Contractor flexibility is a big advantage in such situations. If the Turk/Syria/Kurd/Russia crisis materializes, the DoD must prepare regular servicemembers for at least several months before they are ready for deployment. However, private military contractors, many of whom are former servicemembers, can be boots on the ground in several days. Then, once the crisis passes, the DoD discharges them without any further financial obligations.
If deployment escalates, contractors probably will not be fighting Turks, Syrians, Kurds, Russians, or anyone else. Instead, contractors fill important combat support duties.
Usually, contractors are on permanent escort duty. They guide supply convoys through war zones, escort VIPs on inspection tours, and man checkpoints. These activities free regular servicemembers for offensive operations.
Other combat support roles include training and maintenance. The United States is allied with several Syrian rebel groups. Ideally, these troops would be well-trained enough to shoulder the fighting entirely on their own.

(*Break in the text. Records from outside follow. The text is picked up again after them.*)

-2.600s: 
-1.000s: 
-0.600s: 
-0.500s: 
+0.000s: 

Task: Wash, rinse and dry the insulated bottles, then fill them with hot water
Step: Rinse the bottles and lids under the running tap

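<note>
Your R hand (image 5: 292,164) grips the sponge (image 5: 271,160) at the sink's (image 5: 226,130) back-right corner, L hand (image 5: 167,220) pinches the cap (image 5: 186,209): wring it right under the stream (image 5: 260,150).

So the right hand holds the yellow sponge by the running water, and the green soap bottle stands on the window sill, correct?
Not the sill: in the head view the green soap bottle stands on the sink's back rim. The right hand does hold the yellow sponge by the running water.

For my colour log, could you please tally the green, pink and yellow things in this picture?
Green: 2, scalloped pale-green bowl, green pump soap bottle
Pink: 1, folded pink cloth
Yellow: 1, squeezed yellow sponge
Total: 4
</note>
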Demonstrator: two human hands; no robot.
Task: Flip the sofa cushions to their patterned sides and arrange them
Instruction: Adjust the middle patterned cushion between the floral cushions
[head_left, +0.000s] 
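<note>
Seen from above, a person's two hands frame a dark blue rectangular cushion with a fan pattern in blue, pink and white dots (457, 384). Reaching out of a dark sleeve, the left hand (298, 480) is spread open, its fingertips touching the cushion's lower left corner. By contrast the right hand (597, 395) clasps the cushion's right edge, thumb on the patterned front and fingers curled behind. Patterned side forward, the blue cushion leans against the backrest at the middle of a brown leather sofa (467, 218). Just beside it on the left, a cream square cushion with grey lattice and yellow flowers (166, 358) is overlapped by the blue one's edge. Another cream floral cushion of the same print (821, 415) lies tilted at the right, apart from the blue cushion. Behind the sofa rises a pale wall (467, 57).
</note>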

They can’t do that without contractor assistance.
Rebels and other fighters need the most advanced weapons possible when they go into battle. Contractors usually maintain these systems.
Contractor responsibilities do not end when the fighting ends. Contractors usually lead rebuilding efforts. They plan road repair, hospital construction, new school construction, and other such projects. Then, they supervise these projects so local workers complete them on time and under budget. Additionally, contractors deter vandals and other ne’er-do-wells so the construction can continue.
Injury Compensation Available
Individuals from multiple nations may be involved in a new Syrian crisis. Similarly, contractors from multiple nations are eligible for Defense Base Act benefits. The line of work does not matter either. Security and construction contractors are both eligible for benefits.
The only major requirements are that the victim sustains a physical injury in a war zone while working for a designated employer.
There is a difference between physical and visible injuries. Post Traumatic Stress Disorder is not a visible injury, but it is a physical injury. Extreme stress alters brain chemistry, resulting in symptoms like hypervigilance, depression, anger, and flashbacks.
The Defense Base Act also broadly defines “war zone.” Any geographic area with any American military installation, even a Marine embassy guard, is a war zone for DBA purposes.
Continuing this theme, the victim must sustain an injury while working for a designated employer, usually the State Department or DoD. However, that injury need not occur at work. The Supreme Court has repeatedly ruled that these victims only need to prove a nexus, or indirect connection, between the injury and the deployment.